Pada laga final di Chulalongkorn University, Bangkok, Jumat, Vicky menundukkan petinju tuan rumah Thitisan Panmot melalui kemenangan angka 3-2.
Vicky yang memiliki postur lebih tinggi mampu mengontrol pertandingan. “Saya melepaskan pukulan untuk mendapatkan poin ketika memang ada peluang. Itu yang selalu saya lakukan untuk bisa meraih kemenangan,” kata Vicky usai pertandingan.
“Senang bisa meraih medali emas pada penampilan perdana di ajang multi event internasional SEA Games Thailand 2025. Medali emas ini saya persembahkan buat keluarga, PERBATI dan juga Kontingen Indonesia,” tambahnya.
Dalam perjalanannya menuju partai puncak, anak asuh petinju Olimpiade Athena 2004, Bonix Saweho tampil konsisten. Ia lebih dulu menyingkirkan wakil Malaysia Muhammad Abdul Qaiyum Ariffin dengan skor 3-2 pada perempat final, lalu melaju ke final setelah mengalahkan petinju Vietnam Minh Cuong Nguyen dengan kemenangan mutlak 5-0 di semifinal.
Setelah meraih emas, Vicky menegaskan komitmennya untuk terus meningkatkan kemampuan demi menatap ajang yang lebih tinggi, seperti Asian Games hingga Olimpiade.
“Tentu saya sudah berlatih keras, dan setelah ini harus ditambah lagi agar bisa menjadi lebih baik,” katanya.
Sayangnya kesuksesan Vicky gagal diikuti empat petinju lainnya.
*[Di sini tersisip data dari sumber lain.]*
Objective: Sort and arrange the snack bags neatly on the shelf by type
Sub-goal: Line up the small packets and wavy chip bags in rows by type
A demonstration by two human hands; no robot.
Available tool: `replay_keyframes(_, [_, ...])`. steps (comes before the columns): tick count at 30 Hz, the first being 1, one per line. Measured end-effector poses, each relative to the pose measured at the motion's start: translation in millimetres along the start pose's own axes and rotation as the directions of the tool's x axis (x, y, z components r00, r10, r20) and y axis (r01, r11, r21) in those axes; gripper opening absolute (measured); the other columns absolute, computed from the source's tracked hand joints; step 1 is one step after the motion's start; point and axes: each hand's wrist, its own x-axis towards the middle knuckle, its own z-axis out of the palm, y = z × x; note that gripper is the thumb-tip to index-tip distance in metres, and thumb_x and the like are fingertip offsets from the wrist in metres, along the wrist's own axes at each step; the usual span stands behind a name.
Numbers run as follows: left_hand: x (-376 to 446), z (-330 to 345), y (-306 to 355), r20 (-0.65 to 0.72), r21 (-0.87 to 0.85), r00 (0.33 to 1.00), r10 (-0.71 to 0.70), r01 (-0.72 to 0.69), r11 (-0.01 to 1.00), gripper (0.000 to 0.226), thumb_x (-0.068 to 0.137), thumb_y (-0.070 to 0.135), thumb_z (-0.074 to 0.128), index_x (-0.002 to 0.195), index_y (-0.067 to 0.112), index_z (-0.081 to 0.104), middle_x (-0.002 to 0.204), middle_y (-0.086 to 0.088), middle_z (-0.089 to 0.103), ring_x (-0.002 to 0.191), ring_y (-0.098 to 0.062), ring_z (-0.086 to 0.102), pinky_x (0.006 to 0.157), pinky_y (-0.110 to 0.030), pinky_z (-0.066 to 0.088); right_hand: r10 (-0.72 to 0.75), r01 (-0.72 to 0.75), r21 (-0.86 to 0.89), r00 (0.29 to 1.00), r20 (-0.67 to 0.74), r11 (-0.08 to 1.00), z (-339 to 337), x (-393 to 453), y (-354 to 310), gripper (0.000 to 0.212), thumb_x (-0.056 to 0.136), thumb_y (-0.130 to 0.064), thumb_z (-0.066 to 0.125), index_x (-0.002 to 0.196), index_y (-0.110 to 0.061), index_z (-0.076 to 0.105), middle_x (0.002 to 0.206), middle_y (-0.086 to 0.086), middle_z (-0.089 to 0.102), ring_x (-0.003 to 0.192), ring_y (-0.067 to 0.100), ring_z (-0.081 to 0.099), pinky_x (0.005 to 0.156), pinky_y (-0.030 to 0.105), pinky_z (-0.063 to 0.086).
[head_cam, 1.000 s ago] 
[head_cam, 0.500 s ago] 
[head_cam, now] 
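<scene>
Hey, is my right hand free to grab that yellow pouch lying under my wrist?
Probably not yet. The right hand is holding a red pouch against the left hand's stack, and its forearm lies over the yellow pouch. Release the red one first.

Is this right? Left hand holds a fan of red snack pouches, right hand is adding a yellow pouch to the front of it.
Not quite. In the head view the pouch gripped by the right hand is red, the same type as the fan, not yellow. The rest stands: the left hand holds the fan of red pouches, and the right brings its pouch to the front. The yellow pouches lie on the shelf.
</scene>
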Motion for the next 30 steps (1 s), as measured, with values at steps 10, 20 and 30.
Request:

Nabila Maharani kalah angka dari petinju tuan rumah Thailand Natnicha Chongprongklang di final kelas 54kg putri. Disusul Huswatun Hasanah gagal membalas kekalahan saat melawan petinju Thailand Somnijek Thanianya di final kelas 63kg putri.
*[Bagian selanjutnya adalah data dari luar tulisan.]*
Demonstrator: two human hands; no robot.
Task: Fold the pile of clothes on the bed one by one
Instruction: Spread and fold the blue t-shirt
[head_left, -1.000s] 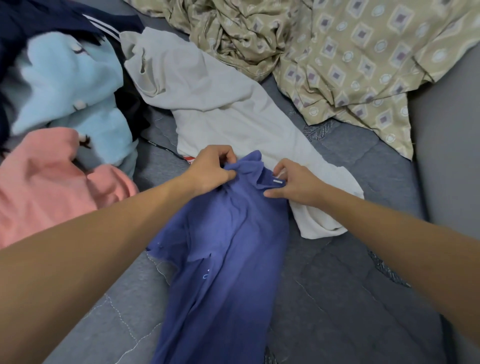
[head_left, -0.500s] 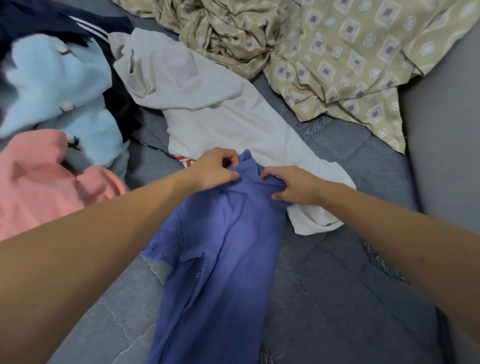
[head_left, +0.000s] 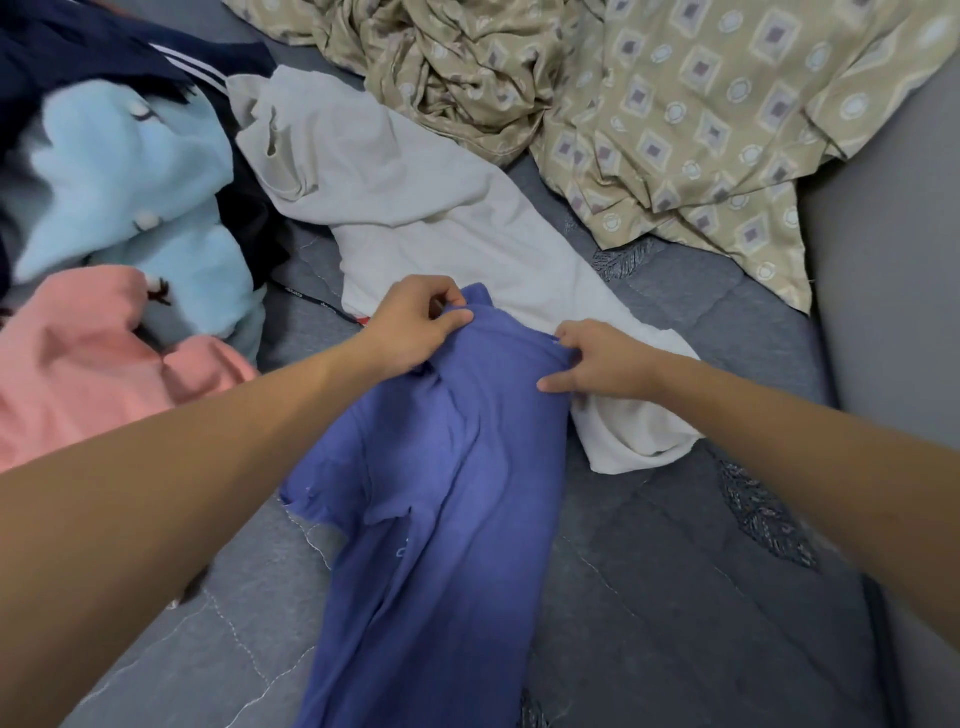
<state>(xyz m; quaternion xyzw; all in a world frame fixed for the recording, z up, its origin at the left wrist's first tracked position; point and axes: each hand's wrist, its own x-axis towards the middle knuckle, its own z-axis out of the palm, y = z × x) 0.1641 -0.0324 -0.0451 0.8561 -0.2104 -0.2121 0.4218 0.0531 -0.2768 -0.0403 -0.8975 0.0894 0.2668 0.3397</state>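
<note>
Blue shirt (head_left: 441, 493), pinched by both hands' grips, overlaps white garment (head_left: 441, 218), seemingly.

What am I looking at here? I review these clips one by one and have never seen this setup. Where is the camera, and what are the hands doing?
There is no robot. A person wears one wide-angle camera on the head, looking forward and down, so both bare arms reach into the picture from below.

The surface is a bed with a grey quilted cover. Lying lengthwise in the middle is a blue shirt. The left hand pinches its far end near the collar, and the right hand grips the same end on the other side.

Partly under that end lies a white shirt. To the left is the waiting pile: a pink garment, a light blue one and a dark navy one. A beige patterned sheet is bunched up at the far side.
</note>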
Kegagalan juga dialami Asri Udin yang turun di final kelas 60kg putri. Dia harus mengakui keunggulan petinju tuan rumah Sakda Ruamtham. Terakhir, Maikhel Muskita yang kalah angka dari petinju Filipina yang merupakan peraih medali perunggu Olimpiade Tokyo 2020, Eumir Felix Marcial.
Ketua Umum Pengurus Besar Tinju Indonesia (PERBATI) Ray Zulham Farras Nugraha mengaku puas dengan penampilan seluruh petinju Indonesia yang tampil pada pesta olahraga dua tahunan negara Asia Tenggara tersebut. “Saya puas dengan penampilan seluruh petinju yang mampu bertarung dalam tiga ronde dengan kondisi fisik yang prima. Ini merupakan hasil dari program pelatnas selama 6 bulan,” tegasnya.
Usai SEA Games ke-33 Thailand 2025, kata Ray, PERBATI akan terus melanjutkan program pembinaan tinju amatir dalam upaya menghadapi Asian Games Nagoya 2026 dan Olimpiade Los Angeles 2028. “Kita akan terus menjalankan program pembinaan. Mereka akan kita terjunkan ke berbagai event internasional. Dan, kita juga akan melakukan persiapan untuk menggelar Kejuaraan Tinju Asia U 19 dan U 23 di Jakarta,” tutupnya.